### Supplied data ###

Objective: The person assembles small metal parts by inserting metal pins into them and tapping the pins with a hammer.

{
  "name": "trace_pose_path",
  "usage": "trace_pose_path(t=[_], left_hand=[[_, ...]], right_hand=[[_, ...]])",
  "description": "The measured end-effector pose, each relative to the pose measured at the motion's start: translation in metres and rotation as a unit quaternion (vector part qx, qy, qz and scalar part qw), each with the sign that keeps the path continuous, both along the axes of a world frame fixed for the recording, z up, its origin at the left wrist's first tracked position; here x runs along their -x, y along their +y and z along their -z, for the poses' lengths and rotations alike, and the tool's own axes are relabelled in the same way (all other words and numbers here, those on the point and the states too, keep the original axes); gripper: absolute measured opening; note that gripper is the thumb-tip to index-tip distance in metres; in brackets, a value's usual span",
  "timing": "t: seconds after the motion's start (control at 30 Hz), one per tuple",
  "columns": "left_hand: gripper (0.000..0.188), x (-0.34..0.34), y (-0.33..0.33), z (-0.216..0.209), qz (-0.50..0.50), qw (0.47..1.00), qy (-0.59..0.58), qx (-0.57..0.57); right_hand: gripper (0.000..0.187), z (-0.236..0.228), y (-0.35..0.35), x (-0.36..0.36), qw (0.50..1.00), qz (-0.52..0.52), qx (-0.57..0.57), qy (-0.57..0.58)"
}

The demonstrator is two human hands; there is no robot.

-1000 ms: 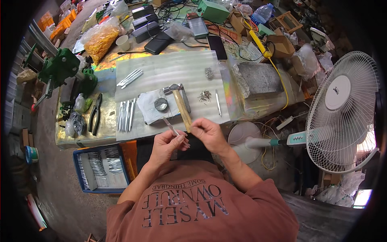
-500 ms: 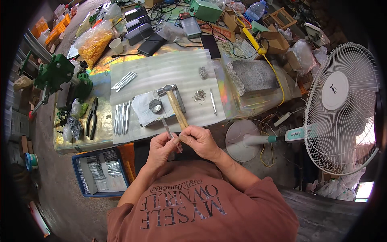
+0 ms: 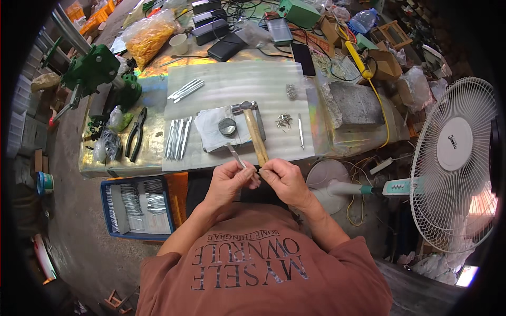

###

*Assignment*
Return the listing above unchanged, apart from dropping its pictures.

*Expected answer*
Objective: The person assembles small metal parts by inserting metal pins into them and tapping the pins with a hammer.

{
  "name": "trace_pose_path",
  "usage": "trace_pose_path(t=[_], left_hand=[[_, ...]], right_hand=[[_, ...]])",
  "description": "The measured end-effector pose, each relative to the pose measured at the motion's start: translation in metres and rotation as a unit quaternion (vector part qx, qy, qz and scalar part qw), each with the sign that keeps the path continuous, both along the axes of a world frame fixed for the recording, z up, its origin at the left wrist's first tracked position; here x runs along their -x, y along their +y and z along their -z, for the poses' lengths and rotations alike, and the tool's own axes are relabelled in the same way (all other words and numbers here, those on the point and the states too, keep the original axes); gripper: absolute measured opening; note that gripper is the thumb-tip to index-tip distance in metres; in brackets, a value's usual span",
  "timing": "t: seconds after the motion's start (control at 30 Hz), one per tuple",
  "columns": "left_hand: gripper (0.000..0.188), x (-0.34..0.34), y (-0.33..0.33), z (-0.216..0.209), qz (-0.50..0.50), qw (0.47..1.00), qy (-0.59..0.58), qx (-0.57..0.57); right_hand: gripper (0.000..0.187), z (-0.236..0.228), y (-0.35..0.35), x (-0.36..0.36), qw (0.50..1.00), qz (-0.52..0.52), qx (-0.57..0.57), qy (-0.57..0.58)"
}

The demonstrator is two human hands; there is no robot.

-1000 ms: 
-500 ms: 
+0 ms: 

Besides the given answer, there is nothing more to add.